> Required work:
Every line of the material below should be retyped exactly.
================================
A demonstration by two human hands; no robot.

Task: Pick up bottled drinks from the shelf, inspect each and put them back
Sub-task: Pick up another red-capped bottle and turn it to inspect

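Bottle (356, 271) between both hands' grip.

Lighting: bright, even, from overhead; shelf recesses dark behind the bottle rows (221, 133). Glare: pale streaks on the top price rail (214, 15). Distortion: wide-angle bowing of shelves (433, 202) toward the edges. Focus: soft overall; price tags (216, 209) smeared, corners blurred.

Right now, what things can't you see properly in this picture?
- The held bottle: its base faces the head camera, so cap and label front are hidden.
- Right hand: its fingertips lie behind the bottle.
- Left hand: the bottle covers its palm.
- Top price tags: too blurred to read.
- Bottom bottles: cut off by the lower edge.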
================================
> Response box:
A demonstration by two human hands; no robot.

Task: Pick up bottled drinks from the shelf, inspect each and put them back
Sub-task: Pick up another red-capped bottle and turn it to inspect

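Bottle (356, 271) between both hands' grip.

Lighting: bright, even, from overhead; shelf recesses dark behind the bottle rows (221, 133). Glare: pale streaks on the top price rail (214, 15). Distortion: wide-angle bowing of shelves (433, 202) toward the edges. Focus: soft overall; price tags (216, 209) smeared, corners blurred.

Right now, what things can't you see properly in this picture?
- The held bottle: its base faces the head camera, so cap and label front are hidden.
- Right hand: its fingertips lie behind the bottle.
- Left hand: the bottle covers its palm.
- Top price tags: too blurred to read.
- Bottom bottles: cut off by the lower edge.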

This exercise has nothing more to it.